- What the task requires
Check every line of the data below for "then". Copy each one that has it.

(Stored entries)
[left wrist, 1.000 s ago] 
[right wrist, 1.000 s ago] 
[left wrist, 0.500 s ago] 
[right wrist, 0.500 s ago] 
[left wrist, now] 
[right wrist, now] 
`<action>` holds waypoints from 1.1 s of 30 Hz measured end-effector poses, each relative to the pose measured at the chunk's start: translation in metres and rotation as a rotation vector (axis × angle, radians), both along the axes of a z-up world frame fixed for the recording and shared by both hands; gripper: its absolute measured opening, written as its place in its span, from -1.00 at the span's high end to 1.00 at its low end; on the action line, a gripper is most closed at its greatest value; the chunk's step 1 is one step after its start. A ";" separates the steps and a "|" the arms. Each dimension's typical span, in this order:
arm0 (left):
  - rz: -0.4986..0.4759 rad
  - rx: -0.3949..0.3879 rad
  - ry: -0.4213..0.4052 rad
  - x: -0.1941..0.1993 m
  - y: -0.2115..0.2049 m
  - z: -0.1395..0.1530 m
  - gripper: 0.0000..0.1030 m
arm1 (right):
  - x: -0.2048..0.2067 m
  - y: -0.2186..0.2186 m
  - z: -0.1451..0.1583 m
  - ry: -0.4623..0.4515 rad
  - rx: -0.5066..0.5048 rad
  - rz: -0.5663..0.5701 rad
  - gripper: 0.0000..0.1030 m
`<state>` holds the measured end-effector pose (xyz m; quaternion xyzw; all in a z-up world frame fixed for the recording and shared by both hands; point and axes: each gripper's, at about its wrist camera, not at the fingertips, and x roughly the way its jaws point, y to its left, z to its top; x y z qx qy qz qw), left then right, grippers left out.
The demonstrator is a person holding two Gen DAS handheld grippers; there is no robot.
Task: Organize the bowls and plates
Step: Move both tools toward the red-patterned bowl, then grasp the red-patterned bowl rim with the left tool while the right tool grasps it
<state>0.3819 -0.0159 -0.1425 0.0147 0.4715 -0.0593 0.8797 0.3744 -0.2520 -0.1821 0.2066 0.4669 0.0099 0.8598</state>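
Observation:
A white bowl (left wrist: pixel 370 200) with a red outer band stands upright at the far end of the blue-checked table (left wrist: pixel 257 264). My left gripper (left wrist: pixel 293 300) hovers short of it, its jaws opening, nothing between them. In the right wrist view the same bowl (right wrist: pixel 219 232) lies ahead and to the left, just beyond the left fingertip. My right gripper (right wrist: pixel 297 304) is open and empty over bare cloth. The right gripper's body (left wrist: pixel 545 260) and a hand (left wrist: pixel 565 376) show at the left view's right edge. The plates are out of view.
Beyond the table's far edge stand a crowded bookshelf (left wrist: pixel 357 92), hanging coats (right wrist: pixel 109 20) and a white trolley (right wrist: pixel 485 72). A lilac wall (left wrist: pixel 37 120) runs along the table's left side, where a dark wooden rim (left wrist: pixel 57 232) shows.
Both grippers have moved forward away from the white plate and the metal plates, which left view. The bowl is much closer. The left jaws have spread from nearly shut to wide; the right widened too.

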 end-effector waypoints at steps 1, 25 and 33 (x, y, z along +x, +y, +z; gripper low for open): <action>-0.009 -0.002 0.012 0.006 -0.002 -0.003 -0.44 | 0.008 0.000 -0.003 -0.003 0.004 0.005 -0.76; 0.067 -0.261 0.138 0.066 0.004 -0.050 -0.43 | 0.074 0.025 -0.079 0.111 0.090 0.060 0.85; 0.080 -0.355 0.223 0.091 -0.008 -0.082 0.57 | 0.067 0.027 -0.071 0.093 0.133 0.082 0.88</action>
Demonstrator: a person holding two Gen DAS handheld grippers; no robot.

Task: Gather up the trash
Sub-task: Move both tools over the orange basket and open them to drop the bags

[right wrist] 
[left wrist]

- Solution below
`<state>` holds the measured end-effector pose (xyz m; quaternion xyzw; all in a z-up world frame fixed for the recording and shared by both hands; point and axes: each gripper's, at about its wrist camera, not at the fingertips, and x roughly the way its jaws point, y to its left, z to its top; x y z qx qy qz qw), left then right, grippers left out.
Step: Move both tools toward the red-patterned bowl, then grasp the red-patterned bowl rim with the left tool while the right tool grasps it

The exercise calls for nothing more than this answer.